La orden estaba dada. El mensaje debía enviarse alto y claro: Todo aquel que incomode al poder será castigado. Jaime Caballero, dirigente del SUNTRACS, fue el señuelo en una operación política disfrazada de justicia.
Lo que era un secreto a voces se convirtió en acción concreta. Y el aparato judicial —lubricado por el engranaje de un sistema profundamente corrompido— se puso en marcha obedientemente.
El presidente Mulino no ocultó sus intenciones. En su ya habitual monólogo de los jueves, dejó claro que las cuentas del SUNTRACS seguirían congeladas mientras él ocupe el poder. Esa declaración, lejos de ser una opinión política, fue una advertencia directa, una instrucción explícita a las instituciones que deberían actuar con independencia.
Acto seguido, el fiscal contra el crimen organizado, Emeldo Márquez, imputó cargos por blanqueo de capitales y delitos financieros sin presentar una fuente ilícita específica ni una entidad financiera afectada.
¿Dónde está la prueba concreta? ¿Cuál es el supuesto delito? No hubo respuestas, solo acusaciones vagas y construidas para justificar una decisión que ya estaba tomada.
Peor aún fue la actuación de la jueza de garantías, Meilyn Jaén quien, en vez de ejercer su rol constitucional como garante del debido proceso, se convirtió en cómplice pasiva de una farsa judicial.
Su deber era velar por los derechos fundamentales de todas las partes, en especial del imputado, y garantizar que el proceso penal se desarrolle conforme a la ley. Pero optó por mirar hacia otro lado, renunciando a su independencia y legitimando una operación que vulnera no solo derechos individuales, sino también la libertad de organización sindical y la protesta social.
Lo que estamos presenciando es la consolidación de una justicia selectiva, usada como herramienta de represión política.
No se trata de perseguir delitos reales, sino de enviar un mensaje disciplinador a movimientos sociales que históricamente han ejercido una oposición activa y crítica.

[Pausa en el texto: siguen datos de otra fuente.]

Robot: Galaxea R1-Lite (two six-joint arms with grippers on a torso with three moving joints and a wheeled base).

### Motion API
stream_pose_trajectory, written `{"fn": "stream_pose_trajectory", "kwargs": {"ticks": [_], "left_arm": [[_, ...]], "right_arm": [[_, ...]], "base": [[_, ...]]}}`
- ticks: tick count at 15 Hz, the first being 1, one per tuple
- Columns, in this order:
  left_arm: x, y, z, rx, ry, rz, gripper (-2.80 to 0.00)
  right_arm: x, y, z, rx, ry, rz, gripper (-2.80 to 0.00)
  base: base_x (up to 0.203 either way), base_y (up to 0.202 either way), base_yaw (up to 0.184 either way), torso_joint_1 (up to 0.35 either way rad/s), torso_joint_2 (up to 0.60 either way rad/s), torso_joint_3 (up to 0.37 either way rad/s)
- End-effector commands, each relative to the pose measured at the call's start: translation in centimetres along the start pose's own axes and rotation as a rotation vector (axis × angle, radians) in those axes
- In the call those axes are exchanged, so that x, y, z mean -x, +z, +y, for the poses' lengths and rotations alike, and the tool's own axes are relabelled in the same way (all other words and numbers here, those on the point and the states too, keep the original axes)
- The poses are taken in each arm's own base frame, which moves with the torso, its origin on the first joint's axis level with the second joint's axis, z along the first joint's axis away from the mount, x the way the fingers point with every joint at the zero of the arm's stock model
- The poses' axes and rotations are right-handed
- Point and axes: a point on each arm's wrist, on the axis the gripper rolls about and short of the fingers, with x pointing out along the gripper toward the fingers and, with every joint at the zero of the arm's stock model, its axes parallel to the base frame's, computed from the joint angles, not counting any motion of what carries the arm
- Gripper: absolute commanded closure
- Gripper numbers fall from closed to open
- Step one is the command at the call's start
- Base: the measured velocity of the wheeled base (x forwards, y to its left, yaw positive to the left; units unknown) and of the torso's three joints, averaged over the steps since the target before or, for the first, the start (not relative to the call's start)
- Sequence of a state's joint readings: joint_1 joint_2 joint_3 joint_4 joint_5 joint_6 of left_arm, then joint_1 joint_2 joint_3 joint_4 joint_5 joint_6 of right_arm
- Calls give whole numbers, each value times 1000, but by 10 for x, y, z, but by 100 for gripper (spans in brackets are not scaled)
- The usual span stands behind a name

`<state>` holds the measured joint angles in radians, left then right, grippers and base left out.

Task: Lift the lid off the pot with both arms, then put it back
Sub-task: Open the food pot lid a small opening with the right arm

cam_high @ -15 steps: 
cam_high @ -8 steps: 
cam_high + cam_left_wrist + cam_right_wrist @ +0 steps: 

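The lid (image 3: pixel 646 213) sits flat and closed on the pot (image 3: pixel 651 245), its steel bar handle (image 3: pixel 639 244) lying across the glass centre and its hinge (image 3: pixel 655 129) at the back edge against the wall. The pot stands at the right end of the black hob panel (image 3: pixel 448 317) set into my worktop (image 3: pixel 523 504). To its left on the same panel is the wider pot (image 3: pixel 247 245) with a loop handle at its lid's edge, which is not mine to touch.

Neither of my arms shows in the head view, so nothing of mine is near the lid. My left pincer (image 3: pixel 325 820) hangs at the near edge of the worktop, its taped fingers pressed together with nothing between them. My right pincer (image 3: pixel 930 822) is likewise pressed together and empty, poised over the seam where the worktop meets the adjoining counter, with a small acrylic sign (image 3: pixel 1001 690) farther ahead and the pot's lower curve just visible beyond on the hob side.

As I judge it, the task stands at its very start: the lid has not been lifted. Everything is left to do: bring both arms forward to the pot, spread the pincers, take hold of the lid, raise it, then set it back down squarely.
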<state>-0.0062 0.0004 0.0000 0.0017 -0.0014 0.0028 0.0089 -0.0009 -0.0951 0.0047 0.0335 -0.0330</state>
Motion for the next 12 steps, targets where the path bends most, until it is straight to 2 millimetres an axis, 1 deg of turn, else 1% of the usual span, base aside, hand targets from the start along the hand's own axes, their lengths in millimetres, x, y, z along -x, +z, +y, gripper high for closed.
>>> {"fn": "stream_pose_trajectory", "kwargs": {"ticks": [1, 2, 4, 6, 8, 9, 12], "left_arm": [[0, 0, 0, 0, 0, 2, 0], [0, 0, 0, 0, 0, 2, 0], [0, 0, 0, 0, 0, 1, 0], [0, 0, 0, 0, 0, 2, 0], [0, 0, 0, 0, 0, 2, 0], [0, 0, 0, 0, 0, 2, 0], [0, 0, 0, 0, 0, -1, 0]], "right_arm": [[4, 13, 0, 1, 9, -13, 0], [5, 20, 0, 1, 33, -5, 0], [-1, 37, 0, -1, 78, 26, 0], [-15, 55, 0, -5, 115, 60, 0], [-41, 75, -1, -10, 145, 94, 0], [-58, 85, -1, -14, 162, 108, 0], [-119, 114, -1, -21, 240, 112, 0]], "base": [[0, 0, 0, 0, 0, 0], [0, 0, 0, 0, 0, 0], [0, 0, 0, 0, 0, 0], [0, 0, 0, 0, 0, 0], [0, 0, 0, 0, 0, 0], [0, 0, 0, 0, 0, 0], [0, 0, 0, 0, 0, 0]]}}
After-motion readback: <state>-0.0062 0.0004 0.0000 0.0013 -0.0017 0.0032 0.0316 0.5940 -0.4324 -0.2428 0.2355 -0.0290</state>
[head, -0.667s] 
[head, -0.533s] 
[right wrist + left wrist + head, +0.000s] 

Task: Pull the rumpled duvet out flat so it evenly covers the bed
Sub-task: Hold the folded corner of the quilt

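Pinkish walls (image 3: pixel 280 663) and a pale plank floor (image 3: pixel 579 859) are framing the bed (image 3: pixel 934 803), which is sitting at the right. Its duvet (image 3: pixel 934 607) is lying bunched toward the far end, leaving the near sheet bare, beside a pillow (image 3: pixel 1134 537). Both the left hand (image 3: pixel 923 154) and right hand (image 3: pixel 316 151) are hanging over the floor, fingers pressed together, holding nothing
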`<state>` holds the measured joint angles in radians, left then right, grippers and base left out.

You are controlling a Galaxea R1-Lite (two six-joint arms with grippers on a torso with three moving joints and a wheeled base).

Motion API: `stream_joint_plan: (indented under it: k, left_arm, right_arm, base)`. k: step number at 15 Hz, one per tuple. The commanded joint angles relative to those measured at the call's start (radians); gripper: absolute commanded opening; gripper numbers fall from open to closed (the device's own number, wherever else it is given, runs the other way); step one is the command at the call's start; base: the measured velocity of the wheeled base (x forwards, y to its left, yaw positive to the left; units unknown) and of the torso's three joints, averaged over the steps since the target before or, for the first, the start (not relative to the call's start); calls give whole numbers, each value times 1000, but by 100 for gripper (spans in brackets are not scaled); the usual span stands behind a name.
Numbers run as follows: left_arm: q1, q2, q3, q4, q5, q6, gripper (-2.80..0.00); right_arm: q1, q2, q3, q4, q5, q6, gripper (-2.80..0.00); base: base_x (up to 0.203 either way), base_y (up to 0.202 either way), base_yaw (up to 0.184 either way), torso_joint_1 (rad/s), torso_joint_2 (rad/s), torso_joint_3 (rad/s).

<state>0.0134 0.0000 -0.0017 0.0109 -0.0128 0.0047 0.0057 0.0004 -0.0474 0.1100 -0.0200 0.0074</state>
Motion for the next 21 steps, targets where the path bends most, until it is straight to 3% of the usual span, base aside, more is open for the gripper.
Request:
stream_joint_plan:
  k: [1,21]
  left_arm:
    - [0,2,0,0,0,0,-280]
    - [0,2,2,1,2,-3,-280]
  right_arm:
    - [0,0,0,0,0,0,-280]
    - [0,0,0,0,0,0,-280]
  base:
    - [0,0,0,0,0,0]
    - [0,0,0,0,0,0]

El SUNTRACS, guste o no, representa una voz incómoda para el poder económico y político. Y por eso debe ser castigado, ejemplarizado.
Hoy no es solo Jaime Caballero el que está siendo procesado. Es la democracia misma la que está siendo erosionada cada vez que se usa al Ministerio Público como arma, cada vez que se prostituye el rol de los jueces, y cada vez que el Ejecutivo dicta la línea de acción a un sistema judicial que debería actuar con independencia.
Este no es un caso aislado. Es un precedente peligroso. Y como sociedad civil, tenemos la obligación de denunciarlo, de exigir un proceso justo, y de defender la autonomía de las organizaciones sociales frente a un
Estado que prefiere perseguir a los que protestan antes que corregir las causas del descontento.
El derecho penal no puede ser el látigo del poder.
La justicia no puede servir de escudo para la impunidad ni de espada para la persecución.
Y el silencio ciudadano solo abonará el terreno para que la arbitrariedad se convierta en norma.